Your task: Among the entries below, find each line holding "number" and return it.

Working data:
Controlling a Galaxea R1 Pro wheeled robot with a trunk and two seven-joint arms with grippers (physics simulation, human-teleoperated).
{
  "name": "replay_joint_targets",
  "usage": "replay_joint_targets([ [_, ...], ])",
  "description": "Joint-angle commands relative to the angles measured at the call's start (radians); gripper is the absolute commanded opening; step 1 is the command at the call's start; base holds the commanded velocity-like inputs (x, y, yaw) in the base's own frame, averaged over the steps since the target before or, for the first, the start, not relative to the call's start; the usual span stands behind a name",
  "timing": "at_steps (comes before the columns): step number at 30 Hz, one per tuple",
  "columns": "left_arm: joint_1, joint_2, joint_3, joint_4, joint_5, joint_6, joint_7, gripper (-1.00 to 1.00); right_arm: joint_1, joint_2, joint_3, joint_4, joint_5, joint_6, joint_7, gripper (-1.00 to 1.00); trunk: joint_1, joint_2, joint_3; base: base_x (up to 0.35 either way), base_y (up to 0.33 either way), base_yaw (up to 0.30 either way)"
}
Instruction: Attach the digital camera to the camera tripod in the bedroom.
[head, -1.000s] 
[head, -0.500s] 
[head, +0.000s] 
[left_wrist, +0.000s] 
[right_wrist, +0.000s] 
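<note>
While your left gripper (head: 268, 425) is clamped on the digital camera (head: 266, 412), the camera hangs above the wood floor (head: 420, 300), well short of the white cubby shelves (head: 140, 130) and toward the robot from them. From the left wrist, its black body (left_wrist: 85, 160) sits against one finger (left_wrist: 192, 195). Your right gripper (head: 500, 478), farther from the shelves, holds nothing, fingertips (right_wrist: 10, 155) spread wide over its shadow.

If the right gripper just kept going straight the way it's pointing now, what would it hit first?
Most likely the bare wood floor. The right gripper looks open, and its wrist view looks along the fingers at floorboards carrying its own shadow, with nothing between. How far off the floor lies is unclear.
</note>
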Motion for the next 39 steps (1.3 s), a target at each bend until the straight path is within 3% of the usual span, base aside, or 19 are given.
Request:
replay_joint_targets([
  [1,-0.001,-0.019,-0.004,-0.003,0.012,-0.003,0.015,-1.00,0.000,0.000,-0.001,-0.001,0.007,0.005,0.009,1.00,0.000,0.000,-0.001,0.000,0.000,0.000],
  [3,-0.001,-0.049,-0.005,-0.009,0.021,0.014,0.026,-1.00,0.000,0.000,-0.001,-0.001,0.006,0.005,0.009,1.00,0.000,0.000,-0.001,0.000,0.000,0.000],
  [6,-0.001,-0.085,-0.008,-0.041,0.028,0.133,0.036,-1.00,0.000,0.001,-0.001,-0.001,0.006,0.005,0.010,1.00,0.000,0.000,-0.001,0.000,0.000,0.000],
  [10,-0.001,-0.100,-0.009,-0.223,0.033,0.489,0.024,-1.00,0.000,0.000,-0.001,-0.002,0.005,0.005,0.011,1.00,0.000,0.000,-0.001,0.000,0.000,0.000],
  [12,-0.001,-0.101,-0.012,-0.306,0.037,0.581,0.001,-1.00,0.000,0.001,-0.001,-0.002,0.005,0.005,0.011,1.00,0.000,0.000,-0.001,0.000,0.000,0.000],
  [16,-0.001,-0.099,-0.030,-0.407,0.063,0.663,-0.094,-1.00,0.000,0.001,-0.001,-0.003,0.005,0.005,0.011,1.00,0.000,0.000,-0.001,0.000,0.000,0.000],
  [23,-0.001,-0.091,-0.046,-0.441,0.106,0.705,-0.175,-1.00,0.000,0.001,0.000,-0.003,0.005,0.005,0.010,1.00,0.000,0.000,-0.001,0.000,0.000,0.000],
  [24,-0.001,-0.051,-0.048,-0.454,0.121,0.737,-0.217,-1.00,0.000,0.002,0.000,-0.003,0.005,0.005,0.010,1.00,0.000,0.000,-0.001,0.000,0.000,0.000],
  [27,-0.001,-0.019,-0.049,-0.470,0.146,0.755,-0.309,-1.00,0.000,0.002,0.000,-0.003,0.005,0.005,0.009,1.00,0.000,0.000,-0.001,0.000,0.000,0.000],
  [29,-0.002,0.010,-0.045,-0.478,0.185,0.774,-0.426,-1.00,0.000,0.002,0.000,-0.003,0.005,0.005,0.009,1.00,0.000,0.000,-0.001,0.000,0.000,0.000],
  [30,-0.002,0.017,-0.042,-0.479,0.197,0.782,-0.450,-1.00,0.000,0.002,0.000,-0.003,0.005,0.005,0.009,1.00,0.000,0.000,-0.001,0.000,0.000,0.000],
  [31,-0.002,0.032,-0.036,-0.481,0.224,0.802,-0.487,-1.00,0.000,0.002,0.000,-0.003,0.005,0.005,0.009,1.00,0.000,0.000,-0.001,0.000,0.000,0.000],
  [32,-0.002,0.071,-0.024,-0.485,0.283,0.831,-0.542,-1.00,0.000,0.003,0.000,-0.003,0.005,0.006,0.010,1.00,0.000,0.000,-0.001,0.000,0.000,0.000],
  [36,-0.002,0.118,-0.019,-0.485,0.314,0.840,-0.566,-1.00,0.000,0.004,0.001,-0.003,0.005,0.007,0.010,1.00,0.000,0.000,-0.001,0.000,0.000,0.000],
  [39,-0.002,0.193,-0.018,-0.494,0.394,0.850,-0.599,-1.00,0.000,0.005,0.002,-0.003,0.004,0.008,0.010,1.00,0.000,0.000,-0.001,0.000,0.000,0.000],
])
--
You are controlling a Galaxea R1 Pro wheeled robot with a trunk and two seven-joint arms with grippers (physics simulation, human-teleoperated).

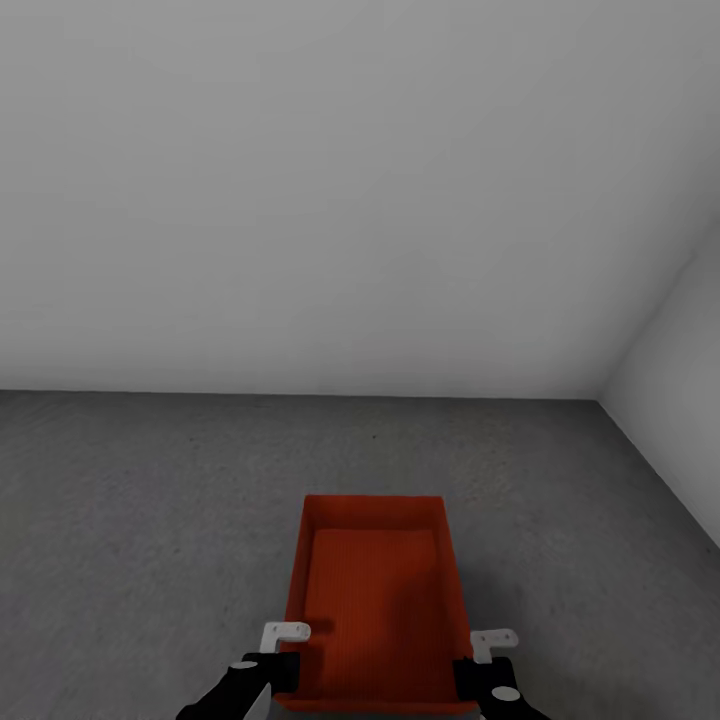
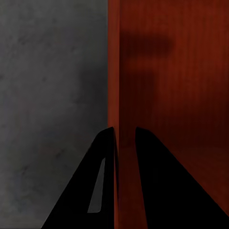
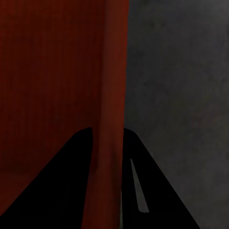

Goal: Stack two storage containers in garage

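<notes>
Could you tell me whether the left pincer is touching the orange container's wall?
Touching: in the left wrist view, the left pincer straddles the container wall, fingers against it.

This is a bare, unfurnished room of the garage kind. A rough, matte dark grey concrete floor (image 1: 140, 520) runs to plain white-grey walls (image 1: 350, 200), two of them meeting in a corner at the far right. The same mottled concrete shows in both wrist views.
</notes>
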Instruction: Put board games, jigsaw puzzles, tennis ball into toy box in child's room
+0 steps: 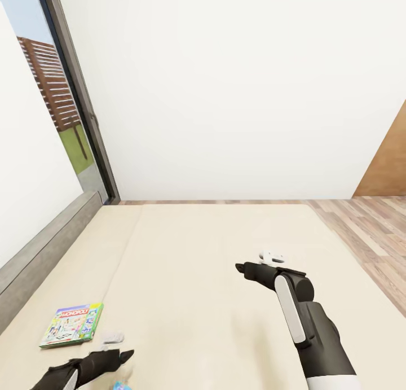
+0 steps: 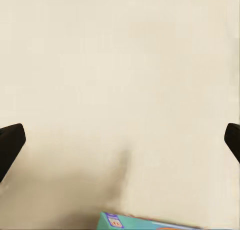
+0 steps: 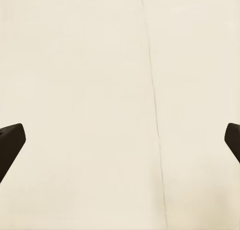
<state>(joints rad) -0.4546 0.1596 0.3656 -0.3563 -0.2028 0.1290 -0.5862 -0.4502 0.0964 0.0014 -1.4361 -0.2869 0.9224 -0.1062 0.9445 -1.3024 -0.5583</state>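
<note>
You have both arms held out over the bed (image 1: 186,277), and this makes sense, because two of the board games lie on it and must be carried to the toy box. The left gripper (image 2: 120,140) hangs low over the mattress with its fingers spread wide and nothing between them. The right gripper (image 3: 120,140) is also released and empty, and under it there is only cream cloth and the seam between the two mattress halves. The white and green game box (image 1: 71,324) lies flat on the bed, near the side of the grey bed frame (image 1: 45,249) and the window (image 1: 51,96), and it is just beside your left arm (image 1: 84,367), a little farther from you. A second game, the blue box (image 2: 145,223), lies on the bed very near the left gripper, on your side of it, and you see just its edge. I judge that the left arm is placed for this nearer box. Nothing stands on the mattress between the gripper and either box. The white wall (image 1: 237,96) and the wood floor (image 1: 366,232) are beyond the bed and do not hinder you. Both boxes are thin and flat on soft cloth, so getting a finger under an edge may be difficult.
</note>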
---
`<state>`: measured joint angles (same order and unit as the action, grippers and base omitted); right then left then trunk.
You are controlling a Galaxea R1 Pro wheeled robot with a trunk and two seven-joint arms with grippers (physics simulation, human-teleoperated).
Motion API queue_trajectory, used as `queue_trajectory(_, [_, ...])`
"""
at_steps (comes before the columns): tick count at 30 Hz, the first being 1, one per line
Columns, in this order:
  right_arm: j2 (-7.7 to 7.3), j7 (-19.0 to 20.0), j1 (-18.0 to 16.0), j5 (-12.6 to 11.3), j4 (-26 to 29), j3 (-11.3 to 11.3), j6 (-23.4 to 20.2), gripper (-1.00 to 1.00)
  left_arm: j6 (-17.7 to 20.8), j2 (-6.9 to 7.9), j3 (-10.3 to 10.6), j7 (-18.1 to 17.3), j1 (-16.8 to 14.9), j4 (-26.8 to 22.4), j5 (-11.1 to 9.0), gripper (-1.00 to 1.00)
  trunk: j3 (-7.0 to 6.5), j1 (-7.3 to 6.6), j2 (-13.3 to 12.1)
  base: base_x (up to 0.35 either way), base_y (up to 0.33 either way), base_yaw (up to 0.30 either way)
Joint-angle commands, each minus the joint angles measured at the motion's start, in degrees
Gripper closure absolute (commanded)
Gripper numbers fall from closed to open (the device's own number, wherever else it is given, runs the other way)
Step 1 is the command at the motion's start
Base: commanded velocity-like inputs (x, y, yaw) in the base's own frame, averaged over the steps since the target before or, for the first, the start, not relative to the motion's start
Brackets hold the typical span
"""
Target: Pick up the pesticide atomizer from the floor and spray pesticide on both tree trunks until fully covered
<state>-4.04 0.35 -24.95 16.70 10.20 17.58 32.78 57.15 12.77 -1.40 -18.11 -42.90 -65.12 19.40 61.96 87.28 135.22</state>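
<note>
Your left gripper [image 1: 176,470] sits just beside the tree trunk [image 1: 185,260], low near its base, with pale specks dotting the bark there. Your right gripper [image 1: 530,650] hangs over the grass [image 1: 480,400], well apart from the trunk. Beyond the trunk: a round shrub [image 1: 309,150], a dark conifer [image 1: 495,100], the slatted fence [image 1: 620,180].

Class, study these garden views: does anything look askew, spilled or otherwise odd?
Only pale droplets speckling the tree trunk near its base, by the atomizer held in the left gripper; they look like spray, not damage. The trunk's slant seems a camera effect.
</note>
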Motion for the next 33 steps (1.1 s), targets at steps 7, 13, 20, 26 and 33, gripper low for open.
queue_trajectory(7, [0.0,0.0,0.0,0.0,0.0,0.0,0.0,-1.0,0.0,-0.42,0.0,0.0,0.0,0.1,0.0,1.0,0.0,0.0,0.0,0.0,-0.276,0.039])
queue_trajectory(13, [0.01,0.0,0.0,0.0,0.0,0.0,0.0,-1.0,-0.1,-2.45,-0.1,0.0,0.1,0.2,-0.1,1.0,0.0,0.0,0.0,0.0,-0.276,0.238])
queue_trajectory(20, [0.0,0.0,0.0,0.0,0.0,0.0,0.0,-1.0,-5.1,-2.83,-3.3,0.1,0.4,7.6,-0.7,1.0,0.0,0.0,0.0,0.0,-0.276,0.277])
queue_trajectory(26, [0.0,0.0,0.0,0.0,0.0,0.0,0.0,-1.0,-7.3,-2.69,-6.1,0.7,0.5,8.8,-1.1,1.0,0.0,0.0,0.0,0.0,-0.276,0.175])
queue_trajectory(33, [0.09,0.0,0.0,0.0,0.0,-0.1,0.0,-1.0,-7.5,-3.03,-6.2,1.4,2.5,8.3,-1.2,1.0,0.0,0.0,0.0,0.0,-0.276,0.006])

Solution to this task:
  "timing": "at_steps (comes before the columns): step number at 30 Hz, one per tuple",
Gripper numbers fall from closed to open (the device's own number, wherever else it is given, runs the other way)

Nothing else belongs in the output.